- RECORDS PROVIDED -
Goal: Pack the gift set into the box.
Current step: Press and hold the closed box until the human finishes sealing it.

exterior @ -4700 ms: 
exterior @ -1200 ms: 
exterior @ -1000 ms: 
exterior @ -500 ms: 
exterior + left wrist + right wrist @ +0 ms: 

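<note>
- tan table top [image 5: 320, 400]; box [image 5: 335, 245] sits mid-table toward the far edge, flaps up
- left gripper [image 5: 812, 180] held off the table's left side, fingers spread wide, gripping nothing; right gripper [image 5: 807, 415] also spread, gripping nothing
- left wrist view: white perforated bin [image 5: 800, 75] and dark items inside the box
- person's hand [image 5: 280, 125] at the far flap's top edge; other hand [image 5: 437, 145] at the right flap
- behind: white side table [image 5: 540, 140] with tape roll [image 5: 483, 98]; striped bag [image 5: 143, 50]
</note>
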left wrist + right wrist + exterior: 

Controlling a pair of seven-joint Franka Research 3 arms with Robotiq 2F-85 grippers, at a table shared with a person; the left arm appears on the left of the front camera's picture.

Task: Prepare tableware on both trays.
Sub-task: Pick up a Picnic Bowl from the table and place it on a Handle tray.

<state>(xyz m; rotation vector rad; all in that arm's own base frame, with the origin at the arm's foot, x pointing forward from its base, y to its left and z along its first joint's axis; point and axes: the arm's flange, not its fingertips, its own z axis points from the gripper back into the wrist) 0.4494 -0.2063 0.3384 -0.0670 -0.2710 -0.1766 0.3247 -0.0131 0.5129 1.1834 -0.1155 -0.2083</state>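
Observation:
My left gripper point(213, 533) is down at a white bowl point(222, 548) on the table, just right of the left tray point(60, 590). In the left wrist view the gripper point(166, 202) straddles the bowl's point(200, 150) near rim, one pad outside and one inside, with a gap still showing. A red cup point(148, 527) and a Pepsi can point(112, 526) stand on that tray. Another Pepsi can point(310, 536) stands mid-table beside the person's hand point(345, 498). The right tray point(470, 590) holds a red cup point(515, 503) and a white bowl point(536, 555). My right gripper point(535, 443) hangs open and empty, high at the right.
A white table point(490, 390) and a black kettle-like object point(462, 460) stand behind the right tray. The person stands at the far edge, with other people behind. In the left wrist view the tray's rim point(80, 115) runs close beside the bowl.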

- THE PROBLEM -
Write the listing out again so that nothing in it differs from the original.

- FINISHED TASK -
Goal: Pack the gift set into the box.
Current step: Press and hold the closed box until the human finishes sealing it.

exterior @ -4700 ms: 
exterior @ -1200 ms: 
exterior @ -1000 ms: 
exterior @ -500 ms: 
exterior + left wrist + right wrist @ +0 ms: 

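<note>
- tan table top [image 5: 320, 400]; box [image 5: 335, 245] sits mid-table toward the far edge, flaps up
- left gripper [image 5: 812, 180] held off the table's left side, fingers spread wide, gripping nothing; right gripper [image 5: 807, 415] also spread, gripping nothing
- left wrist view: white perforated bin [image 5: 800, 75] and dark items inside the box
- person's hand [image 5: 280, 125] at the far flap's top edge; other hand [image 5: 437, 145] at the right flap
- behind: white side table [image 5: 540, 140] with tape roll [image 5: 483, 98]; striped bag [image 5: 143, 50]
</note>
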left wrist + right wrist + exterior: 

Controlling a pair of seven-joint Franka Research 3 arms with Robotiq 2F-85 grippers, at a table shared with a person; the left arm appears on the left of the front camera's picture.

Task: Prepare tableware on both trays.
Sub-task: Pick up a Picnic Bowl from the table and place it on a Handle tray.

<state>(xyz m; rotation vector rad; all in that arm's own base frame, with the origin at the arm's foot, x pointing forward from its base, y to its left and z along its first joint's axis; point and axes: the arm's flange, not its fingertips, its own z axis points from the gripper back into the wrist) 0.4494 -0.2063 0.3384 -0.0670 -0.2710 -0.1766 0.3247 -0.0131 0.5129 1.1834 -0.1155 -0.2083</state>
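Observation:
My left gripper point(213, 533) is down at a white bowl point(222, 548) on the table, just right of the left tray point(60, 590). In the left wrist view the gripper point(166, 202) straddles the bowl's point(200, 150) near rim, one pad outside and one inside, with a gap still showing. A red cup point(148, 527) and a Pepsi can point(112, 526) stand on that tray. Another Pepsi can point(310, 536) stands mid-table beside the person's hand point(345, 498). The right tray point(470, 590) holds a red cup point(515, 503) and a white bowl point(536, 555). My right gripper point(535, 443) hangs open and empty, high at the right.
A white table point(490, 390) and a black kettle-like object point(462, 460) stand behind the right tray. The person stands at the far edge, with other people behind. In the left wrist view the tray's rim point(80, 115) runs close beside the bowl.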

Now the exercise is complete.